BEGIN STORED DATA

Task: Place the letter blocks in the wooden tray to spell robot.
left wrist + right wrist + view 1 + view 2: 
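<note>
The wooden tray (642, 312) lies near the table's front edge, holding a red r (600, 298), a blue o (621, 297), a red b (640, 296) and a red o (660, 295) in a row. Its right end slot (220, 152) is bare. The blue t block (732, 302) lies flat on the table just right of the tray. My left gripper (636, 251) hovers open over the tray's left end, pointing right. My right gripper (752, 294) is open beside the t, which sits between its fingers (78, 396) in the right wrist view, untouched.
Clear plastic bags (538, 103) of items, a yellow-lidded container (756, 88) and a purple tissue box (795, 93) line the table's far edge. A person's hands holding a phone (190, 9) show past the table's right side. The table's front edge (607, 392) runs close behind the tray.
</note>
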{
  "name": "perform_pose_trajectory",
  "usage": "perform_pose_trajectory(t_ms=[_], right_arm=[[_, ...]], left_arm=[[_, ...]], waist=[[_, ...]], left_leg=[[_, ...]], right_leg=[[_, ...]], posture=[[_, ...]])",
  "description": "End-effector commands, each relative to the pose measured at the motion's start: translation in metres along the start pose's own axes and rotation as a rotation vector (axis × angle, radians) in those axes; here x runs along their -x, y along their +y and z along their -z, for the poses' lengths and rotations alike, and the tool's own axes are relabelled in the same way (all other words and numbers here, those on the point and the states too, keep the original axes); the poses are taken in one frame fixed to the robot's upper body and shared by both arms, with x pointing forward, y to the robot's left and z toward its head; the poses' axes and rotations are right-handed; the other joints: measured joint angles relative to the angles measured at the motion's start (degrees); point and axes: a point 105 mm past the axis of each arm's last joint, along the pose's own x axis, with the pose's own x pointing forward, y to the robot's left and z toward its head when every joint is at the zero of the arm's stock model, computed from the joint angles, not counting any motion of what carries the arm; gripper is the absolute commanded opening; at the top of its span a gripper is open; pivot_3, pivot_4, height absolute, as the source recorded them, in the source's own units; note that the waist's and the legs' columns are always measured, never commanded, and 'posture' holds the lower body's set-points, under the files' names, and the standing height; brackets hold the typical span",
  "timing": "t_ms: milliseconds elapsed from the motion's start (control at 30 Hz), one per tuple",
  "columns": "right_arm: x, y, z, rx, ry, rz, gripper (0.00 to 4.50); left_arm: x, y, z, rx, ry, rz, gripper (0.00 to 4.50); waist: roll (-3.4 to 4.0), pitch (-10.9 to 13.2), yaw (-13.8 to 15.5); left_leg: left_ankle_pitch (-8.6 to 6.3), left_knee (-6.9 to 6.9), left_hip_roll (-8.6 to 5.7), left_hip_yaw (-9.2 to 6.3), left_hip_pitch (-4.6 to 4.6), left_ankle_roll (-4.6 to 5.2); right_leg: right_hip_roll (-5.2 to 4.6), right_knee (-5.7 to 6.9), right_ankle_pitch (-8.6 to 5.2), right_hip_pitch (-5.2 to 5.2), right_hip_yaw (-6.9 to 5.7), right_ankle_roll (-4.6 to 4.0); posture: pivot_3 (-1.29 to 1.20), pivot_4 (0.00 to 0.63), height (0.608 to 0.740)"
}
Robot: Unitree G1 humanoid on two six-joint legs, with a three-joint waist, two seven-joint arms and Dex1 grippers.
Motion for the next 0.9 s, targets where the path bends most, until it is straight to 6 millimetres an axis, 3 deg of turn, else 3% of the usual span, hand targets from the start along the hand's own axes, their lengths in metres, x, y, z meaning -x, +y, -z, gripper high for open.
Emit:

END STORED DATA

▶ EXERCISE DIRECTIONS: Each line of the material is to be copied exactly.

▶ SOLUTION FOR THIS PROBLEM:
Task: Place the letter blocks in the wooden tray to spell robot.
left wrist + right wrist + view 1 + view 2: 
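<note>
The wooden tray (642, 312) lies near the table's front edge, holding a red r (600, 298), a blue o (621, 297), a red b (640, 296) and a red o (660, 295) in a row. Its right end slot (220, 152) is bare. The blue t block (732, 302) lies flat on the table just right of the tray. My left gripper (636, 251) hovers open over the tray's left end, pointing right. My right gripper (752, 294) is open beside the t, which sits between its fingers (78, 396) in the right wrist view, untouched.
Clear plastic bags (538, 103) of items, a yellow-lidded container (756, 88) and a purple tissue box (795, 93) line the table's far edge. A person's hands holding a phone (190, 9) show past the table's right side. The table's front edge (607, 392) runs close behind the tray.
</note>
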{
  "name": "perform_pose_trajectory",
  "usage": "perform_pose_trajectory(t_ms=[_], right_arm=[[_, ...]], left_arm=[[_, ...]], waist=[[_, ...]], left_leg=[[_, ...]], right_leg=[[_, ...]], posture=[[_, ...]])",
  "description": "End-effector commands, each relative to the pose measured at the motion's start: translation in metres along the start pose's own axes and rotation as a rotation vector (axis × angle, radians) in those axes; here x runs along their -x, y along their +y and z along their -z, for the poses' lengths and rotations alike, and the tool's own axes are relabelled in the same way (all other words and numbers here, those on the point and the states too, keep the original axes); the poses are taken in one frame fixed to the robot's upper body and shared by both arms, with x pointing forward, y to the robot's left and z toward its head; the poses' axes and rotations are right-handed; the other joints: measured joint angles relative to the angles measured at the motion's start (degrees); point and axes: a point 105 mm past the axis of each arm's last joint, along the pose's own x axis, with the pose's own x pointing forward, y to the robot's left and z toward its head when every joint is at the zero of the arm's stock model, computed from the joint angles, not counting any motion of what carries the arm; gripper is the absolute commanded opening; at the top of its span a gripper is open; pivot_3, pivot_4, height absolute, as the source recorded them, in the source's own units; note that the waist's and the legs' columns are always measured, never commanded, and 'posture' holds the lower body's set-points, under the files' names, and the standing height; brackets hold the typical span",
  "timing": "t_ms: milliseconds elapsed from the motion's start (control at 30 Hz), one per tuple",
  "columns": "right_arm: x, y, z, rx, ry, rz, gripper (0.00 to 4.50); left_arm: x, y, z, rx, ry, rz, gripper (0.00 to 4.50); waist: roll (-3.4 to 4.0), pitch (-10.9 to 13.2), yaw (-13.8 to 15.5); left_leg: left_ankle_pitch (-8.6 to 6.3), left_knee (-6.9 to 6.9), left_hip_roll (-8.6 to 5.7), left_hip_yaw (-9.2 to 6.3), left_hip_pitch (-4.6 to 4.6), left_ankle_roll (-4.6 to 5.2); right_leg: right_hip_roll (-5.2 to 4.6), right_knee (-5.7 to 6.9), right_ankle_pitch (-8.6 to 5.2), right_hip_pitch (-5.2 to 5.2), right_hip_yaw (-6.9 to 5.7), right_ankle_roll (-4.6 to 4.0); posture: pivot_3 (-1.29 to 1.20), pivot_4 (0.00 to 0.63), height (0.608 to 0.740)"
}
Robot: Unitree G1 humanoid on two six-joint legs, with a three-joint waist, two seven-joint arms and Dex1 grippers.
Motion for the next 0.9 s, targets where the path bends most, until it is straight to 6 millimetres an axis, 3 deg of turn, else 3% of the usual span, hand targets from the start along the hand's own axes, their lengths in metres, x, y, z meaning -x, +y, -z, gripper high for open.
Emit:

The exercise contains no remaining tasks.